Backtracking - Key difference between SPARQL and Prolog?

On something I realized a minute ago ...

Though being really different types of technologies, it might at first be tempting to compare a SPARQL query with a Prolog rule returning a list of results (Or at least it was to me until just a minute ago). In fact, SPARQL queries and prolog rules that return their results as lists, DO share some similarities. For example, in both you provide patterns of RDF statements with variables that are to be bound to each other or to RDF entities, in order to find all queried entities that match the pattern.
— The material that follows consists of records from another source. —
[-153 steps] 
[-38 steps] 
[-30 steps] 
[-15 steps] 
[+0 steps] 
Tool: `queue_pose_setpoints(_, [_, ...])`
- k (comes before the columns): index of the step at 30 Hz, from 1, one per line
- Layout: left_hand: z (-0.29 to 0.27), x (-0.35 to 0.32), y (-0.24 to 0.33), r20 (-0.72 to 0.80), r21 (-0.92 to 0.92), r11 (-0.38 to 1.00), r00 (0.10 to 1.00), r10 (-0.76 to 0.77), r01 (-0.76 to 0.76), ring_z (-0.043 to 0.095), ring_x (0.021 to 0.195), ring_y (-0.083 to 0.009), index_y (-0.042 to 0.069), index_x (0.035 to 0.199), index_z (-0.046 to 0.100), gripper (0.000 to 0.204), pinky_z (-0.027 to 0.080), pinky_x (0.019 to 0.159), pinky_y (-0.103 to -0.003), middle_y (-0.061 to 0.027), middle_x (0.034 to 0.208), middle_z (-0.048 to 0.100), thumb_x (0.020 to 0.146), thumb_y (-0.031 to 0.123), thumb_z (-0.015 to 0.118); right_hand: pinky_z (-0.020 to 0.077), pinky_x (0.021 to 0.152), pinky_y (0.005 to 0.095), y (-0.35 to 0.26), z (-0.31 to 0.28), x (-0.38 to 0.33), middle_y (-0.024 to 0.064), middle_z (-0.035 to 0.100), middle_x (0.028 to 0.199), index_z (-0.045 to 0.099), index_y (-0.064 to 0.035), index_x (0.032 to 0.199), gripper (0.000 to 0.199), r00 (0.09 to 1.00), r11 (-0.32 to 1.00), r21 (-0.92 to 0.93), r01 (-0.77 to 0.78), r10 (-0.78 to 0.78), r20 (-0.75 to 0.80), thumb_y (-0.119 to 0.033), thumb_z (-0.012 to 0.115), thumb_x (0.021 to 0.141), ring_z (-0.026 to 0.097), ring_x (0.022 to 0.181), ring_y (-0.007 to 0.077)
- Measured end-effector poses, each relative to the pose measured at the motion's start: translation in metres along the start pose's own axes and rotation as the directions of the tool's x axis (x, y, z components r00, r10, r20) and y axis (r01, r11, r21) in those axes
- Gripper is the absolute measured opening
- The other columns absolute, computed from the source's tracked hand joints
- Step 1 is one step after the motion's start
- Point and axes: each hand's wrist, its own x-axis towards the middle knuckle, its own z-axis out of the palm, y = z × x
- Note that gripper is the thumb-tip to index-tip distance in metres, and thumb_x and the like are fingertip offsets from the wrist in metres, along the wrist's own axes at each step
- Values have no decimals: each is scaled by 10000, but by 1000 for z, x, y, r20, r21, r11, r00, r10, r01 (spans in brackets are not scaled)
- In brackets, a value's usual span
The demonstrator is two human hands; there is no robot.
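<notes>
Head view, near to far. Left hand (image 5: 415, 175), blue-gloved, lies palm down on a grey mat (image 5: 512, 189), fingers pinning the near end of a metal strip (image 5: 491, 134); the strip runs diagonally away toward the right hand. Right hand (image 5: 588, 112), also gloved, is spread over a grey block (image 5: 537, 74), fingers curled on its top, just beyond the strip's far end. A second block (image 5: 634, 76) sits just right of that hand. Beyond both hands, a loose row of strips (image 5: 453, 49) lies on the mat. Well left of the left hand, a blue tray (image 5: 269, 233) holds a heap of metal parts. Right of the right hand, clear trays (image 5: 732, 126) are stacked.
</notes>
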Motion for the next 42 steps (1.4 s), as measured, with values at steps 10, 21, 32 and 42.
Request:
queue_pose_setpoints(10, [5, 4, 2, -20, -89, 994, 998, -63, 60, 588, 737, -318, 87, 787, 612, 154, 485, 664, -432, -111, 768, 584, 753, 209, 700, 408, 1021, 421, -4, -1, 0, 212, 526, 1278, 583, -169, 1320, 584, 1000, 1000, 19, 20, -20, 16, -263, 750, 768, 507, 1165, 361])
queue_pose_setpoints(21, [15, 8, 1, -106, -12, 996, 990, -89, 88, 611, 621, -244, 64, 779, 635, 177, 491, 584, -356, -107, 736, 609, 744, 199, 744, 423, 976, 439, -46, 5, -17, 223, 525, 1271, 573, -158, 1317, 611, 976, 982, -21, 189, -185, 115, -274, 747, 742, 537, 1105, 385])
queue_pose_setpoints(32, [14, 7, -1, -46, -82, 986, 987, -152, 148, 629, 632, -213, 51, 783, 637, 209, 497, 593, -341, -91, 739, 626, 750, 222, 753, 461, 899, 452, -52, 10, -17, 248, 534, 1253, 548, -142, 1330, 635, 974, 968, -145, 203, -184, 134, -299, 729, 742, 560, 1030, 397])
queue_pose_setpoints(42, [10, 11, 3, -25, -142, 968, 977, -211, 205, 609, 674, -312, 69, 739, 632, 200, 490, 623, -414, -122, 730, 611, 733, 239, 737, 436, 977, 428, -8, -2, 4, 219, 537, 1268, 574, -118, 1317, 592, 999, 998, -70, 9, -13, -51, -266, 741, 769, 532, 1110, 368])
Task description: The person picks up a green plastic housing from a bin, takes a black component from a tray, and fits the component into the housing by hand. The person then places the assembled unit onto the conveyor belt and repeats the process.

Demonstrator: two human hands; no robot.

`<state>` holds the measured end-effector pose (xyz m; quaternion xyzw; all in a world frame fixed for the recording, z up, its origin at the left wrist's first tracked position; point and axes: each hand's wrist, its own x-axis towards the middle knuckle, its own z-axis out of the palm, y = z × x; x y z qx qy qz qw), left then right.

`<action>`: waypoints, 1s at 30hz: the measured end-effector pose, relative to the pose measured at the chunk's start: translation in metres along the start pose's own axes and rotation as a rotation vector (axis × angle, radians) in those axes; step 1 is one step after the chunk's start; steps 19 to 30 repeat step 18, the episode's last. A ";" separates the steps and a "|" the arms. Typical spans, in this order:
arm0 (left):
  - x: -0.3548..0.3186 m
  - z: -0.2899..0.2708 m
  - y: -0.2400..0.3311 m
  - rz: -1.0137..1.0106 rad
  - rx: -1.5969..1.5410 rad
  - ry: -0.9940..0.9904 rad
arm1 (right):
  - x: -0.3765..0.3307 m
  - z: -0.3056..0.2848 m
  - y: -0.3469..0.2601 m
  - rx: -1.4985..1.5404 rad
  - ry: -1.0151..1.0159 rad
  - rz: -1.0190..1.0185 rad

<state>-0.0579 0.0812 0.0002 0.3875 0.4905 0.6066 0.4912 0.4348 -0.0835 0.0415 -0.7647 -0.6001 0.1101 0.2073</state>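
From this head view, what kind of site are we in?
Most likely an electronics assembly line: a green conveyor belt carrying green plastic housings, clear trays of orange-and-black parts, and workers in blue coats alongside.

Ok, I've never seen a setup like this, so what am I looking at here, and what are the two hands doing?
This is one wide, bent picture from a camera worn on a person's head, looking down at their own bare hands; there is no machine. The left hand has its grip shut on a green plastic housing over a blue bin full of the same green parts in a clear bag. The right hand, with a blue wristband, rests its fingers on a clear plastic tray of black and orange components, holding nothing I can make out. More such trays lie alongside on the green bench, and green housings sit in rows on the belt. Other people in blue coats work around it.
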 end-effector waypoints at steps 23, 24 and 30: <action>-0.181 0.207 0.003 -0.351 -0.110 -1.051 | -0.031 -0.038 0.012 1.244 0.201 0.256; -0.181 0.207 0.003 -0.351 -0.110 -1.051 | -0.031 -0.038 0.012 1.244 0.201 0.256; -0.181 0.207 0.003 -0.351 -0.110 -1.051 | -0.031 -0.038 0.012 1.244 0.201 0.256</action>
But then comes some important differences, in how SPARQL handles cases where one wants to evaluate looked-up entities with a function, like an arithmetic one. In SPARQL this has to be done (I think) with the FILTER construct, but that also means that backtracking is not done if nothing passes the filter (and that is the true meaning of a filter anyway, isn't it).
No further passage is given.